- ABOUT THIS EXERCISE
Without the images, repeat every line of the listing verbatim.

- DATASET EXCERPT
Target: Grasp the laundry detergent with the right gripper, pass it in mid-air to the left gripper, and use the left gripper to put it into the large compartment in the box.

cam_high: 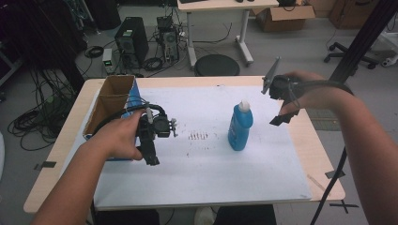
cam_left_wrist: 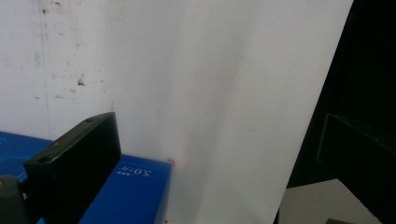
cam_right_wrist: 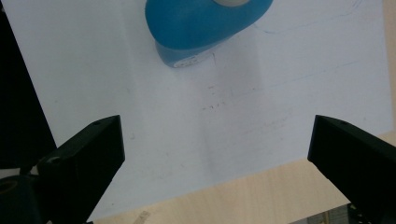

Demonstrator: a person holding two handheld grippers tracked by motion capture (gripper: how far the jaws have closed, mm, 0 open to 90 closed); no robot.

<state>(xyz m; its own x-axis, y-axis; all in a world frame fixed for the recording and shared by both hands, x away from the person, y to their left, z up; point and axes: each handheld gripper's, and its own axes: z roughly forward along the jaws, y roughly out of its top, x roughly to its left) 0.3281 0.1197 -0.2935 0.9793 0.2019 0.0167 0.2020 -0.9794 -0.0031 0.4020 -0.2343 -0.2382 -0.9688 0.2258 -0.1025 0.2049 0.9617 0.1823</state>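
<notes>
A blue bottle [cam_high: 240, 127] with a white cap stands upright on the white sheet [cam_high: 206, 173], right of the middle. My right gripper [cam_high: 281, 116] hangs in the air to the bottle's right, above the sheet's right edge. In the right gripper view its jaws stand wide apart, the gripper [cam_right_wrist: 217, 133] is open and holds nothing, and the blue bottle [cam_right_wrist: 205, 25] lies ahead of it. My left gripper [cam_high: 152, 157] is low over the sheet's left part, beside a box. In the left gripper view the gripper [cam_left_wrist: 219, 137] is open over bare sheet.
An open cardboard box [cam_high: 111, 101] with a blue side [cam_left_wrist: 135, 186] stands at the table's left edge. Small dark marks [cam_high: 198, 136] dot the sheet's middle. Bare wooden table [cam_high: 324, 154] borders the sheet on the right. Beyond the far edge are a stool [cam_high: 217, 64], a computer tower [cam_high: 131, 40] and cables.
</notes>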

- FINAL ANSWER
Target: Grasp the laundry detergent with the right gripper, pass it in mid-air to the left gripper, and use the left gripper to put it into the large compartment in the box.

cam_high: 
cam_left_wrist: 
cam_right_wrist: 

Demonstrator: a person holding two handheld grippers tracked by motion capture (gripper: how far the jaws have closed, mm, 0 open to 90 closed); no robot.

<state>(xyz m; its own x-axis, y-axis; all in a world frame fixed for the recording and shared by both hands, x away from the person, y to their left, z up; point and axes: each handheld gripper's, and its own axes: z roughly forward along the jaws, y roughly out of its top, x roughly to its left) 0.3281 0.1197 -0.2935 0.9793 0.2019 0.0167 0.2020 -0.9794 -0.0031 0.4020 -0.2343 -0.2382 -0.9688 0.2258 -0.1025 0.2049 0.9617 0.1823</state>
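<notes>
A blue bottle [cam_high: 240, 127] with a white cap stands upright on the white sheet [cam_high: 206, 173], right of the middle. My right gripper [cam_high: 281, 116] hangs in the air to the bottle's right, above the sheet's right edge. In the right gripper view its jaws stand wide apart, the gripper [cam_right_wrist: 217, 133] is open and holds nothing, and the blue bottle [cam_right_wrist: 205, 25] lies ahead of it. My left gripper [cam_high: 152, 157] is low over the sheet's left part, beside a box. In the left gripper view the gripper [cam_left_wrist: 219, 137] is open over bare sheet.
An open cardboard box [cam_high: 111, 101] with a blue side [cam_left_wrist: 135, 186] stands at the table's left edge. Small dark marks [cam_high: 198, 136] dot the sheet's middle. Bare wooden table [cam_high: 324, 154] borders the sheet on the right. Beyond the far edge are a stool [cam_high: 217, 64], a computer tower [cam_high: 131, 40] and cables.
</notes>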

There's nothing more to this exercise.